▶ [ASSIGNMENT]
Transcribe the data verbatim and drop its images.

▶ [COLLECTED MATERIAL]
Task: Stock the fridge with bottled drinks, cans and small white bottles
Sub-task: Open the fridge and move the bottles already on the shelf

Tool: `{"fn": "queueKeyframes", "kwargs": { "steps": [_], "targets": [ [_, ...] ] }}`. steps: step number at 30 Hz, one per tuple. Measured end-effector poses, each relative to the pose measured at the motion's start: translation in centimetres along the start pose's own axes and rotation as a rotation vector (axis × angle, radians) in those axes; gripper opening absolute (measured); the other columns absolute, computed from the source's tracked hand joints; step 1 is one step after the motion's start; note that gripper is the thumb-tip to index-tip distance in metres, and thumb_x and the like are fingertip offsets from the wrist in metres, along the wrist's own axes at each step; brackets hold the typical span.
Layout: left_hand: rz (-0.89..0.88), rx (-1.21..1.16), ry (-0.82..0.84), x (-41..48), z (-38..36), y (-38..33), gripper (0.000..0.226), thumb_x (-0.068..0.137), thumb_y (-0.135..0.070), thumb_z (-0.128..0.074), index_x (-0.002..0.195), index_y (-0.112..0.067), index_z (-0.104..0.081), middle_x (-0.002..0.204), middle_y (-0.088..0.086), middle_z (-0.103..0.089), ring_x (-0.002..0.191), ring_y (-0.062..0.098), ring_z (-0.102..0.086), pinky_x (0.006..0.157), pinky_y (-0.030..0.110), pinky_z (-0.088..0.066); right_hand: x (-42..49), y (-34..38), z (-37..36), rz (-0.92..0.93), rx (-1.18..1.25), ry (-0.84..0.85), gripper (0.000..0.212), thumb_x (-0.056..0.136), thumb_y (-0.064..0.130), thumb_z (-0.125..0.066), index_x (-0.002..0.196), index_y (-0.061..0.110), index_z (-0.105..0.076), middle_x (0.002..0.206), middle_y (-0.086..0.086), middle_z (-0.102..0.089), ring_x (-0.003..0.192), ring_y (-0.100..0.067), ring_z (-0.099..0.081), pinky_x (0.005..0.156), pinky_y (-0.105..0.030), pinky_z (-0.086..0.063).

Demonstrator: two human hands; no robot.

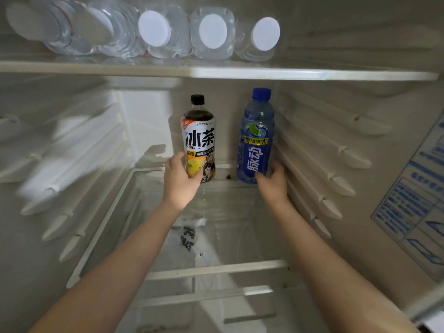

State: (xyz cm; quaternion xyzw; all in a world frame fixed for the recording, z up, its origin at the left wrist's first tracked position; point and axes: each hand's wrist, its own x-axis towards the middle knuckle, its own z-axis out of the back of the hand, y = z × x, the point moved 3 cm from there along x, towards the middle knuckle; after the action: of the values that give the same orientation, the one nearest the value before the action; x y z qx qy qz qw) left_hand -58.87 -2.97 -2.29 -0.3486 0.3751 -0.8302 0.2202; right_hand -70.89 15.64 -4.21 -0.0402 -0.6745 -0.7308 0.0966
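Here, both bare arms reach into the fridge (374,193) over the glass shelf (100,227). The left hand (179,180) grips the base of a dark tea bottle (199,138). The right hand (273,183) grips a blue drink bottle (255,140) just right of it. Both bottles are upright at the shelf's far end. Above, water bottles (168,32) lie on the upper shelf (240,73).
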Motion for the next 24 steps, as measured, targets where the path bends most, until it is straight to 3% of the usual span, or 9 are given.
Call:
{"fn": "queueKeyframes", "kwargs": {
  "steps": [3,5,8,10,14,17,21,24],
  "targets": [
    [-0.052,0.029,0.112,-2.9,-0.3,-1.6,0.059,0.086,-0.023,-0.065,0.138,-0.012,-0.041,0.139,0.008,-0.042,0.131,0.021,-0.037,0.105,0.02,-0.025,-2.0,0.3,1.2,-0.043,-0.058,-0.005,0.035,0.086,0.0,-0.059,0.12,-0.004,-0.053,0.112,-0.016,-0.061,0.094,-0.021,-0.057,0.077,-0.02,-0.038],
    [-0.084,0.029,0.151,-4.8,-0.5,-2.5,0.057,0.087,-0.026,-0.064,0.138,-0.015,-0.041,0.141,0.005,-0.039,0.131,0.017,-0.036,0.101,0.017,-0.022,-4.0,0.4,2.3,-0.046,-0.062,0.074,0.027,0.089,0.001,-0.055,0.116,-0.006,-0.056,0.096,-0.012,-0.061,0.076,-0.01,-0.053,0.07,-0.019,-0.039],
    [-0.167,-0.015,0.175,-7.3,-0.5,-3.8,0.047,0.087,-0.024,-0.064,0.13,-0.016,-0.049,0.135,0.001,-0.045,0.125,0.01,-0.04,0.096,0.011,-0.023,-8.4,0.9,4.6,-0.01,-0.053,0.128,0.013,0.092,0.004,-0.054,0.098,0.012,-0.061,0.082,0.003,-0.06,0.071,-0.004,-0.054,0.065,-0.014,-0.04],
    [-0.204,-0.078,0.178,-9.0,-0.4,-4.2,0.039,0.086,-0.022,-0.064,0.124,-0.018,-0.054,0.128,-0.004,-0.048,0.12,0.004,-0.042,0.095,0.008,-0.026,-11.5,1.0,6.4,0.034,-0.047,0.079,0.022,0.091,0.004,-0.054,0.088,0.025,-0.059,0.086,0.002,-0.065,0.08,-0.012,-0.061,0.074,-0.021,-0.046],
    [-0.275,-0.206,0.154,-13.1,-0.6,-4.9,0.028,0.085,-0.017,-0.06,0.113,-0.015,-0.058,0.12,-0.008,-0.053,0.115,-0.005,-0.046,0.099,0.016,-0.034,-18.0,1.0,10.3,0.118,-0.14,0.01,0.021,0.087,0.011,-0.054,0.084,0.031,-0.061,0.08,0.009,-0.068,0.077,-0.009,-0.065,0.067,-0.021,-0.047],
    [-0.341,-0.245,0.167,-17.2,-1.4,-6.1,0.024,0.085,-0.012,-0.058,0.11,-0.01,-0.06,0.117,-0.001,-0.059,0.113,0.007,-0.053,0.098,0.023,-0.038,-22.4,0.5,13.2,0.155,-0.257,0.028,0.028,0.088,0.005,-0.053,0.086,0.032,-0.061,0.082,0.011,-0.068,0.076,-0.01,-0.065,0.066,-0.021,-0.05],
    [-0.46,-0.276,0.255,-23.7,-2.9,-8.1,0.022,0.086,-0.011,-0.055,0.106,-0.005,-0.061,0.108,-0.002,-0.061,0.1,0.014,-0.056,0.091,0.022,-0.04,-28.3,-2.0,17.8,0.053,-0.359,0.041,0.02,0.088,0.008,-0.053,0.088,0.023,-0.065,0.078,0.019,-0.065,0.07,-0.005,-0.061,0.058,-0.015,-0.045],
    [-0.545,-0.31,0.436,-29.7,-4.3,-9.3,0.024,0.085,-0.017,-0.051,0.103,-0.007,-0.063,0.103,-0.006,-0.06,0.096,0.009,-0.054,0.089,0.016,-0.038,-34.2,-5.1,22.3,-0.077,-0.513,0.085,0.018,0.09,0.011,-0.054,0.094,0.023,-0.067,0.079,0.021,-0.064,0.073,-0.003,-0.061,0.064,-0.021,-0.049]
  ]
}}
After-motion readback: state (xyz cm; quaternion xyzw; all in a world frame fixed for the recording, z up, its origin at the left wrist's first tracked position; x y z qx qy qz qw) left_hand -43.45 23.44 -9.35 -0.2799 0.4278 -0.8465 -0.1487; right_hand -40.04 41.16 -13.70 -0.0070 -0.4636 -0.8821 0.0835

▶ [YOUR RESPONSE]
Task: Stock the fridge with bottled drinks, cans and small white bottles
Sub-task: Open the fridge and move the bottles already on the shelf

Tool: `{"fn": "queueKeyframes", "kwargs": { "steps": [_], "targets": [ [_, ...] ] }}`. steps: step number at 30 Hz, one per tuple. Measured end-effector poses, each relative to the pose measured at the motion's start: translation in centimetres along the start pose's own axes and rotation as a rotation vector (axis × angle, radians) in those axes; gripper opening absolute (measured); the other columns absolute, computed from the source's tracked hand joints; step 1 is one step after the motion's start; note that gripper is the thumb-tip to index-tip distance in metres, and thumb_x and the like are fingertip offsets from the wrist in metres, along the wrist's own axes at each step; brackets hold the typical span.
Layout: left_hand: rz (-0.89..0.88), rx (-1.21..1.16), ry (-0.82..0.84), x (-41..48), z (-38..36), y (-38..33), gripper (0.000..0.226), thumb_x (-0.068..0.137), thumb_y (-0.135..0.070), thumb_z (-0.128..0.074), index_x (-0.002..0.195), index_y (-0.112..0.067), index_z (-0.104..0.081), middle_x (-0.002..0.204), middle_y (-0.088..0.086), middle_z (-0.103..0.089), ring_x (-0.002..0.191), ring_y (-0.062..0.098), ring_z (-0.102..0.086), pinky_x (0.006..0.157), pinky_y (-0.030..0.110), pinky_z (-0.088..0.066); right_hand: x (-42..49), y (-34..38), z (-37..36), rz (-0.92..0.93), rx (-1.18..1.25), ry (-0.84..0.85), gripper (0.000..0.212), thumb_x (-0.056..0.136), thumb_y (-0.064..0.130), thumb_z (-0.125..0.066), index_x (-0.002..0.196), index_y (-0.061..0.110), index_z (-0.105..0.076), middle_x (0.002..0.206), middle_y (-0.086..0.086), middle_z (-0.102..0.089), ring_x (-0.003..0.192), ring_y (-0.100..0.067), ring_z (-0.099..0.081), pinky_x (0.005..0.156), pinky_y (-0.105..0.030), pinky_z (-0.086..0.063).

Demonstrator: two human hands; no robot.


State: (xyz cm; quaternion xyzw; all in a world frame fixed for the recording, z up, its origin at the left wrist's first tracked position; point and axes: each hand's wrist, its own x-axis towards the middle knuckle, its own z-axis out of the back of the hand, y = z × x, the point moved 3 cm from there along x, towards the middle knuckle; after the action: of the values that give the same orientation, the one nearest the value before the action; x y z qx qy qz qw) left_hand -58.87 -2.97 -2.29 -0.3486 0.3751 -0.8302 0.2202; right_hand -70.89 15.64 -4.21 -0.0402 -0.6745 -0.7308 0.0966
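Here, both bare arms reach into the fridge (374,193) over the glass shelf (100,227). The left hand (179,180) grips the base of a dark tea bottle (199,138). The right hand (273,183) grips a blue drink bottle (255,140) just right of it. Both bottles are upright at the shelf's far end. Above, water bottles (168,32) lie on the upper shelf (240,73).
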Motion for the next 24 steps, as measured, targets where the path bends most, until it is straight to 3% of the usual span, or 9 are given.
Call:
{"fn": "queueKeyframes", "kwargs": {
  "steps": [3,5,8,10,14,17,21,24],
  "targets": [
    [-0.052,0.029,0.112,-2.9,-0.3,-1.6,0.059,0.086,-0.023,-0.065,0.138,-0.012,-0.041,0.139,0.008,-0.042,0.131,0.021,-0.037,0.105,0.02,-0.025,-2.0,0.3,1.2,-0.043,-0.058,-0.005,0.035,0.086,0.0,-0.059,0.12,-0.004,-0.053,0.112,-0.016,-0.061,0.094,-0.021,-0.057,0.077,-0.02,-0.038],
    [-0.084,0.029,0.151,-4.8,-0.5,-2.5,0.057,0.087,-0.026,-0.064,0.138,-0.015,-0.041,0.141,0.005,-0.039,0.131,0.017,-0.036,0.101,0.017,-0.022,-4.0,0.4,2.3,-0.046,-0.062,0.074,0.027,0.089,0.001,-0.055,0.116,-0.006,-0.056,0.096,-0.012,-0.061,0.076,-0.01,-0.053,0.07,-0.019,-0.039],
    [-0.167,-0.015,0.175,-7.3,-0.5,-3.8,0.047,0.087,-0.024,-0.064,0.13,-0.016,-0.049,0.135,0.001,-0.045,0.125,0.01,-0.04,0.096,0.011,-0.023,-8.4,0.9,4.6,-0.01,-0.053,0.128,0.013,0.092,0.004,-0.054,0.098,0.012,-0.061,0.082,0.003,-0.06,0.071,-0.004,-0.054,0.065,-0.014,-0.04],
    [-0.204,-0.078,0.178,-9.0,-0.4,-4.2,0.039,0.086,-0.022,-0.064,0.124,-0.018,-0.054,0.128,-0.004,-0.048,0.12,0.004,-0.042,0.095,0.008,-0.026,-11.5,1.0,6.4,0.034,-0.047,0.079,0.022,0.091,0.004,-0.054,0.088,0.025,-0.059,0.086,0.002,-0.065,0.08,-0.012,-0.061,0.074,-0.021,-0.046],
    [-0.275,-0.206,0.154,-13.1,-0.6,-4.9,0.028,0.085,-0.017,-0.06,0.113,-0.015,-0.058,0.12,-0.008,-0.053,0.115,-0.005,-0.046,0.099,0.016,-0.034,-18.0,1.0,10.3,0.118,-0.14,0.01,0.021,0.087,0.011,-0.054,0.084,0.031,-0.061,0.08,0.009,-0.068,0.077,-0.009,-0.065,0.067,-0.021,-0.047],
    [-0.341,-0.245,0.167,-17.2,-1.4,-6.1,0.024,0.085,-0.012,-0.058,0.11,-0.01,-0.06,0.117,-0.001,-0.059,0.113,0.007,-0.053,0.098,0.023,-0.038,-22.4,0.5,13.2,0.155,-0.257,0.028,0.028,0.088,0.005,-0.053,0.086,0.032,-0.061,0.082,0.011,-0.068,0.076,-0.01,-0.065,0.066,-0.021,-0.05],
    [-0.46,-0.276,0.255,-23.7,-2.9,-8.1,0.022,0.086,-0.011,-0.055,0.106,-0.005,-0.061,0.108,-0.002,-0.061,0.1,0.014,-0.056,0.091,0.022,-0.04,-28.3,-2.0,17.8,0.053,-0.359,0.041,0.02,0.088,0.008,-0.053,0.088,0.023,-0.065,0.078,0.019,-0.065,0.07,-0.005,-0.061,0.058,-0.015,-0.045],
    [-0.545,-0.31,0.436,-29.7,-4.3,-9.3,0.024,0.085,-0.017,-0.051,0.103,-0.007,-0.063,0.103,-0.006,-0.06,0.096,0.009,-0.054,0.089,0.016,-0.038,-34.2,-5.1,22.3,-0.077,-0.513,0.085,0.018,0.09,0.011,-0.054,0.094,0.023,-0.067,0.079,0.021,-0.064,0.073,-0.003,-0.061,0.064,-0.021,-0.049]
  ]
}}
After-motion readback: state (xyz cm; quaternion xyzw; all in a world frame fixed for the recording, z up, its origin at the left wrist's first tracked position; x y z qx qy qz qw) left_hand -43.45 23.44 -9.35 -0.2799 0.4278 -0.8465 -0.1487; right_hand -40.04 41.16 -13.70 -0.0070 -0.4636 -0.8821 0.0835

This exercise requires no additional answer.